Kudengar istriku, Hemangini, berteriak kepadaku dari arah yang tidak bisa kutebak asalnya. Aku balas berteriak kepadanya tentang telingaku yang ditulikan oleh badai monsoon. Prahara di kebun depan membuatku enggan mengangkat pantat dan mencari Hemangini.

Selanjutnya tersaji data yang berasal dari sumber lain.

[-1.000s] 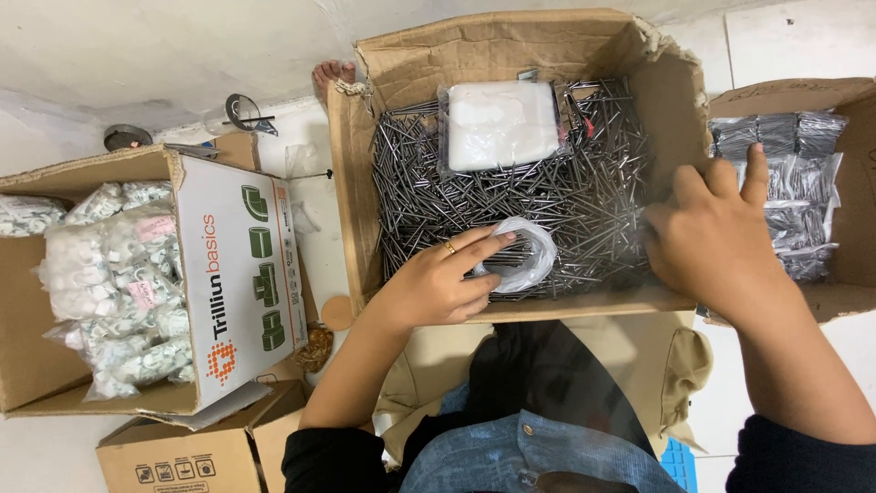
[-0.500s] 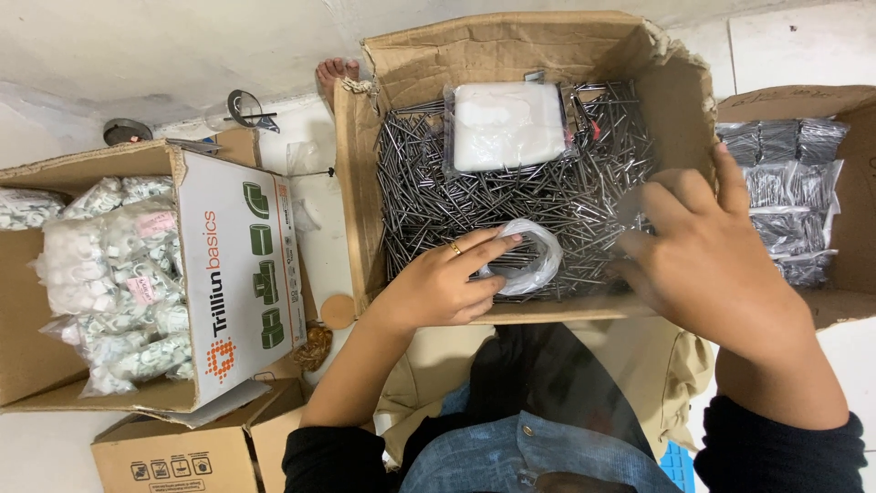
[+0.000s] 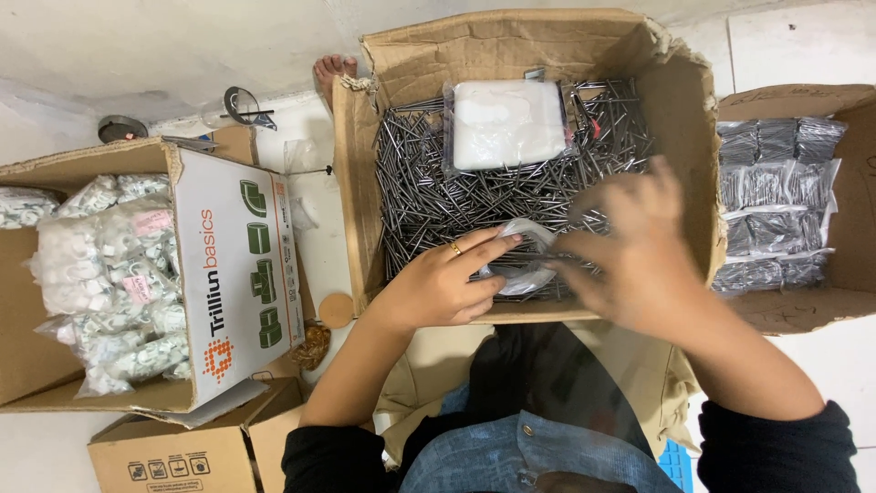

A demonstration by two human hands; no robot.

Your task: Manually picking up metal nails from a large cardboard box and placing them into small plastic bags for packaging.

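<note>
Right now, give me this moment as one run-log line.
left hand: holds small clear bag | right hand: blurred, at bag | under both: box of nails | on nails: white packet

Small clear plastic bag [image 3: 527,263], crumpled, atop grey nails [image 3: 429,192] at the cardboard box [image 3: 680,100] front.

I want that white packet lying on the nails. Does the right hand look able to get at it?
Probably yes: the white packet lies uncovered atop the nails, and the right hand hovers just in front of it inside the open box.
</note>
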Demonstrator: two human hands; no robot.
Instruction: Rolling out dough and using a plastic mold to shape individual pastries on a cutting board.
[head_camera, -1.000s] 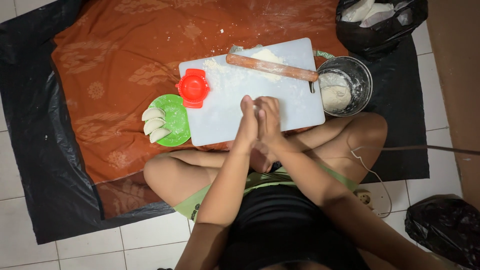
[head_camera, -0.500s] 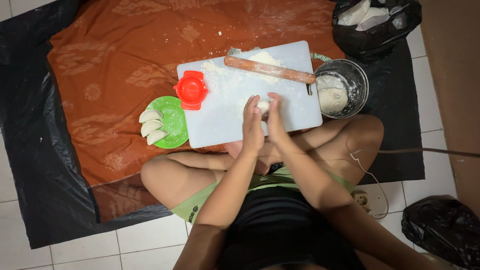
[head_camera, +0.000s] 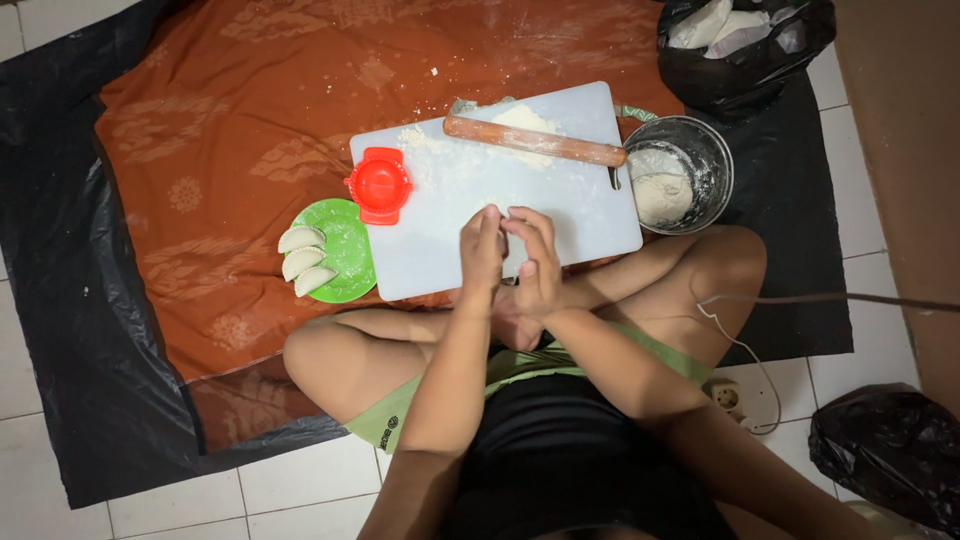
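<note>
White board (head_camera: 560, 205), one rolling pin (head_camera: 533, 141), three dumplings (head_camera: 301, 259)

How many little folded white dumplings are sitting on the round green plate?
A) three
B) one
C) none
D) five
A: three folded white dumplings lie in a row on the left part of the round green plate, beside the white cutting board.

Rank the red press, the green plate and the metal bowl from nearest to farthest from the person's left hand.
1. Red press, up and left of the left hand.
2. Green plate, farther left.
3. Metal bowl, far right, beyond the other hand.
</note>
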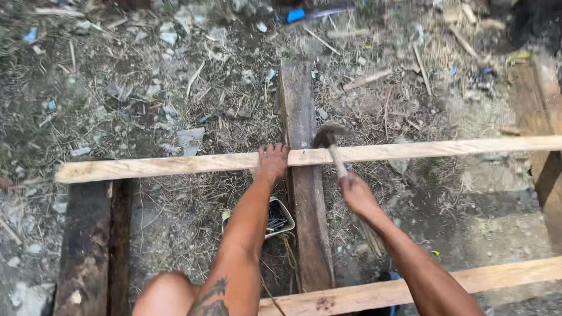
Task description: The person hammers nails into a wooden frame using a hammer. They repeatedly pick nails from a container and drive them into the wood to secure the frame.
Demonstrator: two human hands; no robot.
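A white tub (285, 217) of nails is sitting on littered ground (175, 99). A dark plank (91, 246) is lying at left, a pale board (497, 274) crossing below.

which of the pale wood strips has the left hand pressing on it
The upper pale strip, lying crosswise over the dark planks. The left hand rests on it beside the hammer; the lower pale strip near the knees is untouched.

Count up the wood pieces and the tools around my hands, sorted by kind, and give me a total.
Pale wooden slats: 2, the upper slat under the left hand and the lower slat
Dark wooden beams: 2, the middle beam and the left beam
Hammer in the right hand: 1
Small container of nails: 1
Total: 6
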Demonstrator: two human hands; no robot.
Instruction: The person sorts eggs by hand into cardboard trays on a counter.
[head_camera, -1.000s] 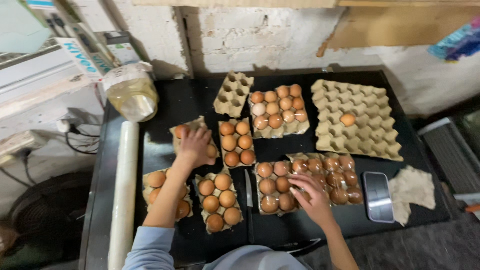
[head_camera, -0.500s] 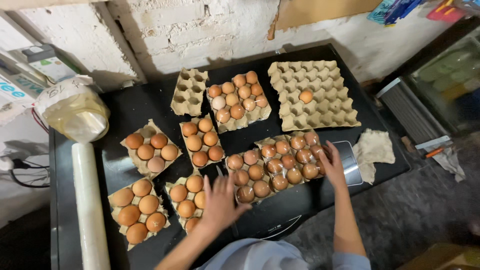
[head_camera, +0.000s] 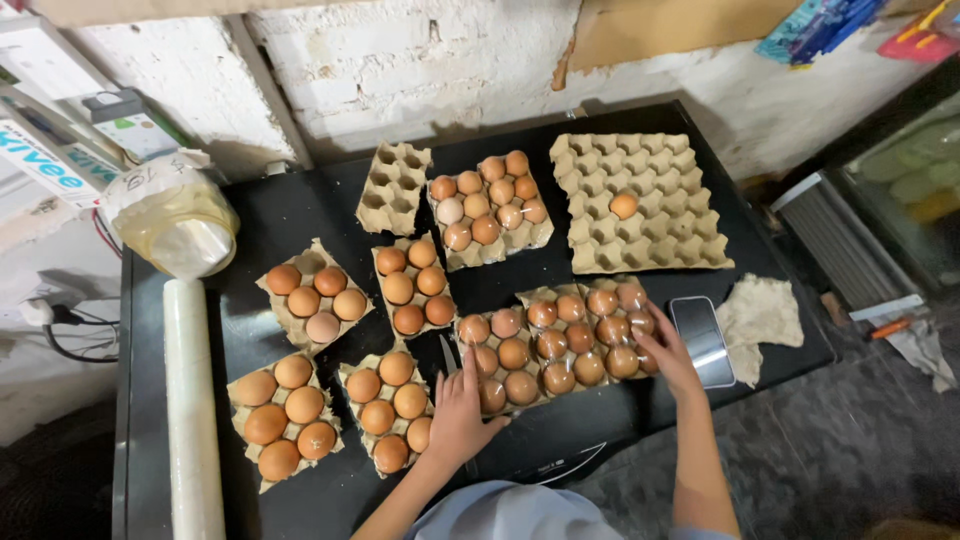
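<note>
A long cardboard tray of brown eggs (head_camera: 550, 340) lies near the front of the black table (head_camera: 300, 210), covered in clear film. My left hand (head_camera: 460, 415) rests on its left end with fingers spread, beside a knife (head_camera: 448, 355). My right hand (head_camera: 665, 355) presses against its right end. Neither hand is closed around anything. Several small cut trays of brown eggs (head_camera: 312, 298) sit to the left.
A large, nearly empty egg tray with one egg (head_camera: 624, 205) lies at the back right, a filled tray (head_camera: 487, 208) and an empty piece (head_camera: 392, 187) beside it. A phone (head_camera: 700, 340) and crumpled paper (head_camera: 760, 315) lie right. A film roll (head_camera: 190, 410) lies left.
My left hand has come from the small tray at the back left to the left end of the long wrapped tray. The view has swung rightward.
</note>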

Padahal kutebak dia pasti tidak berada jauh dari bayangan kulkas dan kompor.
Sayup-sayup kudengar patahan kata-kata istriku. Dia bilang dia ingin menghidangkan tamatar ka sorbha untukku sekarang, apakah aku berkenan. Kepalaku langsung berkelabat bayangan sup tomat hangat yang kusesap sambil memandangi pisau-pisau air menghujam di luar. Luar biasa. Sebuah sore yang dramatis sebab aku akan menjadi saksi perkawinan monsoon dan tamatar ka sorbha. Tanpa berpikir ulang, kukatakan aku sangat berkenan kepadanya. Tidak lama, istriku tiba sambil menenteng cangkir mungil keramik berwarna biru langit dengan asap yang masih mengepul-ngepul.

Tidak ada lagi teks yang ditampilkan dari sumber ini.